Bereits in ihrem Koalitionsvertrag haben sich Grüne und SPD darauf verständigt, die Planungen für einen Tunnel entlang der Tegernseer Landstraße nicht fortzuführen. Maßgeblich für diese Entscheidung waren die bereits oben erwähnten Kosten. Allerdings hat der Stadtrat bereits 2015 ein Gutachten in Auftrag gegeben, wie eine realistische Bauablaufplanung für den Bau eines Tunnels aussehen könnte, und welche Beeinträchtigungen sich daraus ergeben würden.
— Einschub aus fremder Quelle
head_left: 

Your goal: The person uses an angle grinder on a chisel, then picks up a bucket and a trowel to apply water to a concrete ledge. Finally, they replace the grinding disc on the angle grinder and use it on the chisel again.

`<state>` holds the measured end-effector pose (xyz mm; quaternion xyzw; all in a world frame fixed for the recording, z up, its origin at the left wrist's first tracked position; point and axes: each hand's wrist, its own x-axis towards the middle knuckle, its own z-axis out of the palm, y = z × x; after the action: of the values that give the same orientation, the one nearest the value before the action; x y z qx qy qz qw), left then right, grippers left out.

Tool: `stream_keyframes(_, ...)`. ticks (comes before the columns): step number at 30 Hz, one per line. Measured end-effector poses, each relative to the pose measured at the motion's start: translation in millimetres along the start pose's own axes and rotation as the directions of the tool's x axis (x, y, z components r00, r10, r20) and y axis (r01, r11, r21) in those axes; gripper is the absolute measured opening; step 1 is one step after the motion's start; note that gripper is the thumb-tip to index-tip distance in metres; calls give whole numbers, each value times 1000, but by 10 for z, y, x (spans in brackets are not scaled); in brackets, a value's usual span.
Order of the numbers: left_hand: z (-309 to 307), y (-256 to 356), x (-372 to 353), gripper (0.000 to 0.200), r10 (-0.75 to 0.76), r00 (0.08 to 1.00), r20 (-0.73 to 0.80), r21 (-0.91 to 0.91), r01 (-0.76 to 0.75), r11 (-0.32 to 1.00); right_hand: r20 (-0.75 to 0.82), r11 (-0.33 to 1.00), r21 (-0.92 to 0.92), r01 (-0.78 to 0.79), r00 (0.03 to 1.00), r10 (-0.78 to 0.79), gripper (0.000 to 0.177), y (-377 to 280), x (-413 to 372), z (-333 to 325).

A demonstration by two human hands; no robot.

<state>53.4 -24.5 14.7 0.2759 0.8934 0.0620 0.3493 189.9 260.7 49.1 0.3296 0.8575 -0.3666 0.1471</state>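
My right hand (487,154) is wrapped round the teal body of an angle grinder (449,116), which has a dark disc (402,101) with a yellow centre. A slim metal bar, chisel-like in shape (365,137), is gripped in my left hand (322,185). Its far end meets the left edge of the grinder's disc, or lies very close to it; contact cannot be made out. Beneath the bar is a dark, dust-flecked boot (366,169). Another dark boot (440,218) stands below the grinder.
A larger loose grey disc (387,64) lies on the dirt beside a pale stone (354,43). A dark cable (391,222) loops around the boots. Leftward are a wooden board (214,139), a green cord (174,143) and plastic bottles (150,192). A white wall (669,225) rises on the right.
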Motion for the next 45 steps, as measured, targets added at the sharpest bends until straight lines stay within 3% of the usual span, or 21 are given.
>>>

Die Ergebnisse dieser Untersuchung liegen jetzt vor.
Danach würden die Bauarbeiten insgesamt sieben Jahre dauern. Das Problem liegt insbesondere in einem auf (mindestens) 15 Monate geschätzten letzten Bauabschnitt, in dem der neue Tunnel an den bestehenden Candidtunnel angeschlossen würde. In dieser Zeit müsste die Kreuzung mit der Grünwalderstraße mit zwei Rampen und einer riesigen Behelfsbrücke auf Höhe des zweiten Stocks der Wohnbebauung überspannt werden.
Laut Gutachten würde trotz dieser massiven Konstruktion die Kapazität der Strecke um 36% reduziert. Fast 40.000 Fahrzeuge müssten sich andere Wege durch München suchen. Nicht nur das Mobilitätsreferat, sondern auch das Baureferat hat daher erhebliche Zweifel an der Umsetzbarkeit des Projekts:
„Aus Sicht des Baureferats ist die tatsächliche bauliche Ausführbarkeit der Maßnahme, wie in dem Ergebnisbericht untersucht, nicht ausreichend belegt und mit großen Risiken behaftet. [….] Die im Gutachten aufgestellten „theoretischen“ Möglichkeiten der Bauabwicklung unter möglichst großer Aufrechterhaltung der Verkehrskapazität scheinen mit den Erfahrungen aus den bereits durchgeführten Tunnelbaumaßnahmen am Mittleren Ring praktisch nur schwer bzw. nicht umsetzbar. Auf dieser Basis kann eine weitere Planung der Maßnahme durch das Baureferat nicht durchgeführt werden.“
Die Befürworter des Tunnels in CSU und FDP stellen diese Schwierigkeiten nicht in Frage. Sie haben in der Diskussion jedoch auf die ebenfalls im Gutachten genannten Zahlen hingewiesen, wonach mit einem fertigen Tunnel der Verkehr an der Oberfläche um etwa zwei Drittel reduziert würde. In der Tat würde ein fertiger Tunnel den Charakter der Tegernseer Landstraße völlig verändern. Die kilometerlange Verkehrsschneise wäre dauerhaft beseitigt und der südliche und der nördliche Teil Giesings würden wiedervereinigt.
Es geht also im Kern um die Frage, wieviel Geld sowie jahrelange Belastungen mit Lärm, Dreck und Staub durch eine riesige Baustelle man investieren möchte, um langfristig eine gute Lösung zu erreichen. Die Rathauskoalition wird das Projekt jedenfalls nicht weiter verfolgen. Stattdessen soll die Situation der Anwohner durch ein umfangreiches Programm zum Einbau von Schallschutzfenstern o.ä. verbessert werden. Die hohe Belastung mit Stickoxiden und Feinstaub wird ohnehin allmählich geringer, wenn immer mehr Fahrzeuge elektrisch unterwegs sind und alte Dieselfahrzeuge zunehmend stillgelegt werden. Das lässt der Verlauf der Schadstoffmessungen schon jetzt erkennen, wie bereits hier erläutert.
Bedenkenswert fand ich einen Gedanken des CSU-Stadtrats Hans-Peter Mehling: In etwa 15 Jahren wird der vorhandene Candidtunnel voraussichtlich das Ende seiner Lebensdauer erreicht haben. Dann wird es ohnehin zu einer Sperrung der Strecke oder einem Behelfsbauwerk wie der oben beschriebenen Brücke kommen müssen. Vielleicht wäre das der richtige Anlass, die Tunnelplanung noch einmal in Betracht zu ziehen.